Exercise objective:
In the material below, identify each line bearing the word "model". Reproduce those lines.

Supplied material:

= = = = = = =

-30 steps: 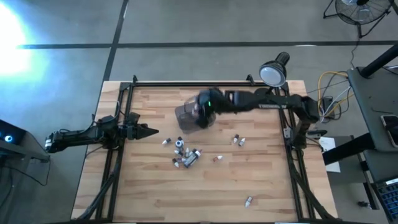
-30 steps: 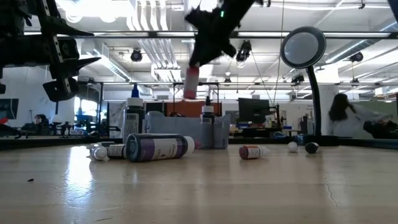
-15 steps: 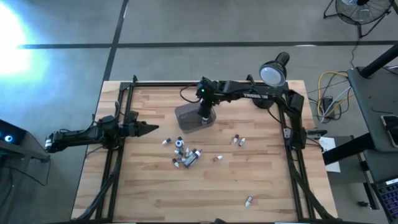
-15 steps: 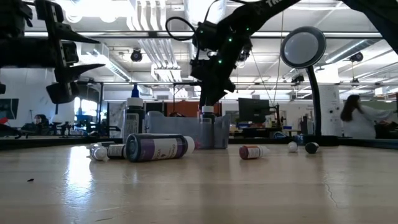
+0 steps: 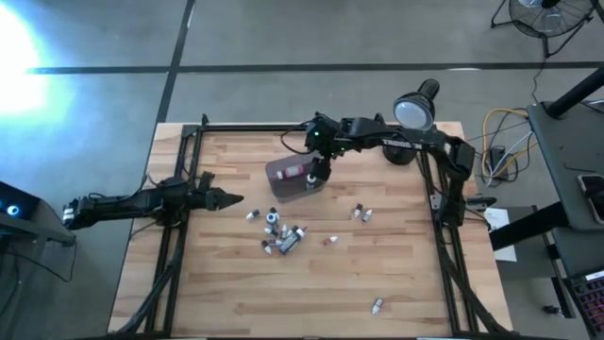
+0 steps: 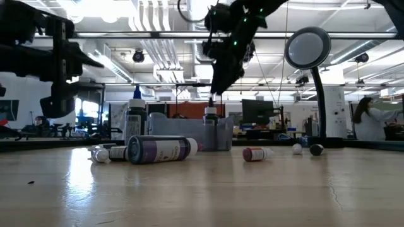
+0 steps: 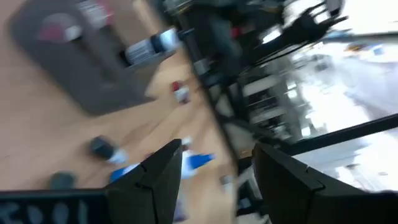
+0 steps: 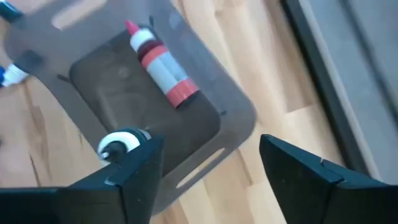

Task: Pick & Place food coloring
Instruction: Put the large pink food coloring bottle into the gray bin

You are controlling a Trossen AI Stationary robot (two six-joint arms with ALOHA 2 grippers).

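Note:
A grey translucent tub (image 5: 281, 187) stands on the wooden table toward its far side. In it lies a food coloring bottle (image 8: 163, 67) with a red cap, also seen from above (image 5: 295, 172). A white-capped bottle (image 8: 120, 143) stands upright beside it. My right gripper (image 8: 211, 168) hangs open just above the tub's right edge (image 5: 322, 169), touching nothing. Several more bottles (image 5: 279, 232) lie in a cluster on the table nearer the front. My left gripper (image 5: 225, 198) waits open at the table's left side, its fingers (image 7: 163, 171) apart and bare.
Two small bottles (image 5: 361, 214) lie right of the cluster, one (image 5: 329, 241) lies a little nearer, and one (image 5: 377, 304) lies near the front edge. A round lamp (image 5: 413, 111) stands at the far right corner. In the low view a large purple-labelled bottle (image 6: 161, 149) lies on its side.
My right gripper came down over the tub with a red-capped bottle and let go of it. The bottle now lies on its side in the tub. The gripper has since drawn a little toward the table's right edge. My left gripper has tipped slightly downward.

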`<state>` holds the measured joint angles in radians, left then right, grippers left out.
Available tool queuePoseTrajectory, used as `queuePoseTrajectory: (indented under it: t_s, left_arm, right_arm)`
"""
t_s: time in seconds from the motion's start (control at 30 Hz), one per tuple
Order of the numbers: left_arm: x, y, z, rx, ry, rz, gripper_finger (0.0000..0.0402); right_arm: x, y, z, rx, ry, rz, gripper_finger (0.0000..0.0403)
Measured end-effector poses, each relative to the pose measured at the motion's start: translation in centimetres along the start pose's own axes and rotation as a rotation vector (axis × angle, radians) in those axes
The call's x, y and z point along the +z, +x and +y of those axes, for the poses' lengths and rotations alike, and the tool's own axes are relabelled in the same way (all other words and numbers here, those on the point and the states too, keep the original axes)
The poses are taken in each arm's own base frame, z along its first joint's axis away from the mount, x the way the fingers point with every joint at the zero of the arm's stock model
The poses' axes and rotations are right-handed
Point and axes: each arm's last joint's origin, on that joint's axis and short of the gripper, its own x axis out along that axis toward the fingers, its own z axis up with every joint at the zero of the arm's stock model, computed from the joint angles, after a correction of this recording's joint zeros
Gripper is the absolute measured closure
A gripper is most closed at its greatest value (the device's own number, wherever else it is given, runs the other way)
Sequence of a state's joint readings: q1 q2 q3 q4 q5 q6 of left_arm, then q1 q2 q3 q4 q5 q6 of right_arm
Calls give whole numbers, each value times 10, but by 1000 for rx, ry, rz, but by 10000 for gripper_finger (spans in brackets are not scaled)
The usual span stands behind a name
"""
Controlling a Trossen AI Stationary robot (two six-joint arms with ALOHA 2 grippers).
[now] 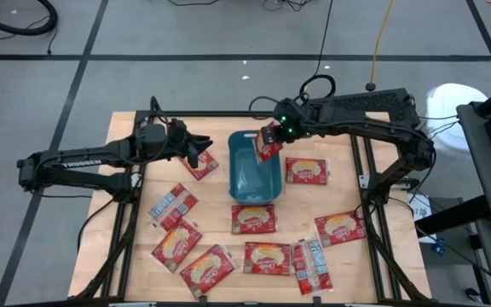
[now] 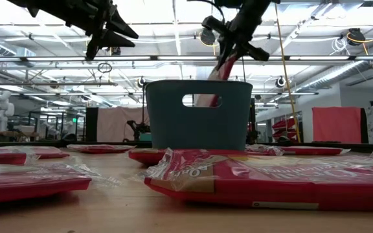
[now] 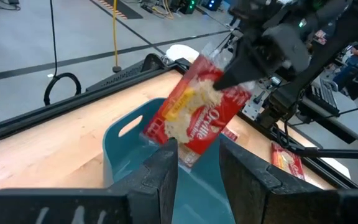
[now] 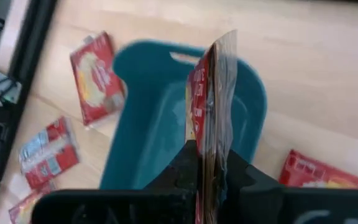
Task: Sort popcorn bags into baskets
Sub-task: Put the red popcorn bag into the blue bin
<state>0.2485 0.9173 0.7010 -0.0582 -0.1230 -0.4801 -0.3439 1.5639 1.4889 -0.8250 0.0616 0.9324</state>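
right gripper (image 1: 271, 136) pinches packet (image 1: 268, 144) | hangs long-axis down, lower end inside bin (image 1: 254, 183) | left gripper (image 1: 201, 152) part-spread, empty, beside bin

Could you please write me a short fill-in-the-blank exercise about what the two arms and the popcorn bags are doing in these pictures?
1. The right gripper holds a popcorn bag above the teal ____.
2. The left gripper hangs beside the bin and holds ____.
3. The inside of the bin looks ____.

Missing words: bin; nothing; empty
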Motion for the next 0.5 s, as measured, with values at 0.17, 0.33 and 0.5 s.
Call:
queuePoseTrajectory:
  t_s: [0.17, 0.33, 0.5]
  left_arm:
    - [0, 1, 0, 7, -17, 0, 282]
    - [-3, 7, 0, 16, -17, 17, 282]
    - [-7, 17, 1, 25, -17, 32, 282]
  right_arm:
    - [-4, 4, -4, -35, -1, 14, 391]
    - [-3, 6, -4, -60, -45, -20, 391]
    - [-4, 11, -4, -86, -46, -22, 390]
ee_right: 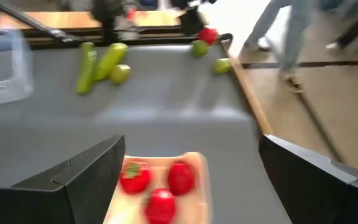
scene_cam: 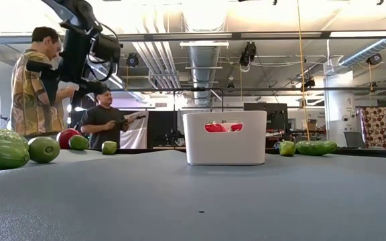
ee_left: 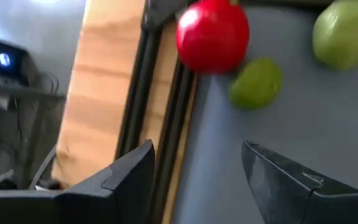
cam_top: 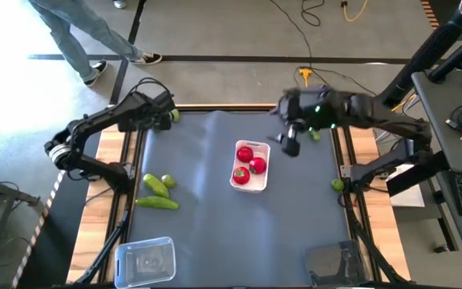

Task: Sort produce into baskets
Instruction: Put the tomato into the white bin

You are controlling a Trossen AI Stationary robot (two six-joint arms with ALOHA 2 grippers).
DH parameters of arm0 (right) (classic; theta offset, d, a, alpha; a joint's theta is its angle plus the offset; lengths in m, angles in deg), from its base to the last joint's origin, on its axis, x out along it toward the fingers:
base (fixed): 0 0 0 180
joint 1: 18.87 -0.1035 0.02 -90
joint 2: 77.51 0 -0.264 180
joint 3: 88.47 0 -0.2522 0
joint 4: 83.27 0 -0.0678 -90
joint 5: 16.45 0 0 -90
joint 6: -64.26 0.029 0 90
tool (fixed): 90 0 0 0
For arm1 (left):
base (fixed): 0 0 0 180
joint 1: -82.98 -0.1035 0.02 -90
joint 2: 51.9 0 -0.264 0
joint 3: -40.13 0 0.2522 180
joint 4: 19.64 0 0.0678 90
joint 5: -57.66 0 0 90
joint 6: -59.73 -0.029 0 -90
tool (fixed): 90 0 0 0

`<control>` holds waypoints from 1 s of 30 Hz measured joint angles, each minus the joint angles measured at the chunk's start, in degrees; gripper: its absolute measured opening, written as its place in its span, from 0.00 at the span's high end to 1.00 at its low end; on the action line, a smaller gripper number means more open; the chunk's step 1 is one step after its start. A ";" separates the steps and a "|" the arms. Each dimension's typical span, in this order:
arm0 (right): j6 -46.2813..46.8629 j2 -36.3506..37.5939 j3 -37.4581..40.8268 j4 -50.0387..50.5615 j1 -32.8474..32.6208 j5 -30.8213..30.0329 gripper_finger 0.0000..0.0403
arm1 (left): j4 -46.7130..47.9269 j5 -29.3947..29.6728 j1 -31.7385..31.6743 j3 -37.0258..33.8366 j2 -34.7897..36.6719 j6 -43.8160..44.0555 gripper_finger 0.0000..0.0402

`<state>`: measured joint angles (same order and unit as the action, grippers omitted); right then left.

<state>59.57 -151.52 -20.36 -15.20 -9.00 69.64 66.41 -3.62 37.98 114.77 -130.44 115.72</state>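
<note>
Cucumber (scene_cam: 2, 151) nearest low camera; no readable writing. Left gripper (ee_left: 194, 177) jaws apart, empty; right gripper (ee_right: 191, 177) jaws wide, empty.

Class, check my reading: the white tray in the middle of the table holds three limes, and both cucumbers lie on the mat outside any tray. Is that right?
Not quite. The white tray holds three red tomatoes, not limes, as the high view shows. The rest stands: both cucumbers lie on the mat outside any tray.
</note>
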 joint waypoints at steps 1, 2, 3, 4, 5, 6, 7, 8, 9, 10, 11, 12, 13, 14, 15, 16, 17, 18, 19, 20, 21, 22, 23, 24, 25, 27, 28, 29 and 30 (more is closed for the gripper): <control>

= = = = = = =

Solution to this exercise:
The poses are taken in each arm's own base frame, z along its first joint's axis away from the mount, x the way the fingers point with every joint at the zero of the arm's stock model
Point and axes: each arm's last joint's origin, on that joint's axis and short of the gripper, its own x axis out along that axis toward the fingers, its own z axis up with every joint at the zero of the arm's stock model, computed from the joint angles, after a correction of this recording's joint zeros

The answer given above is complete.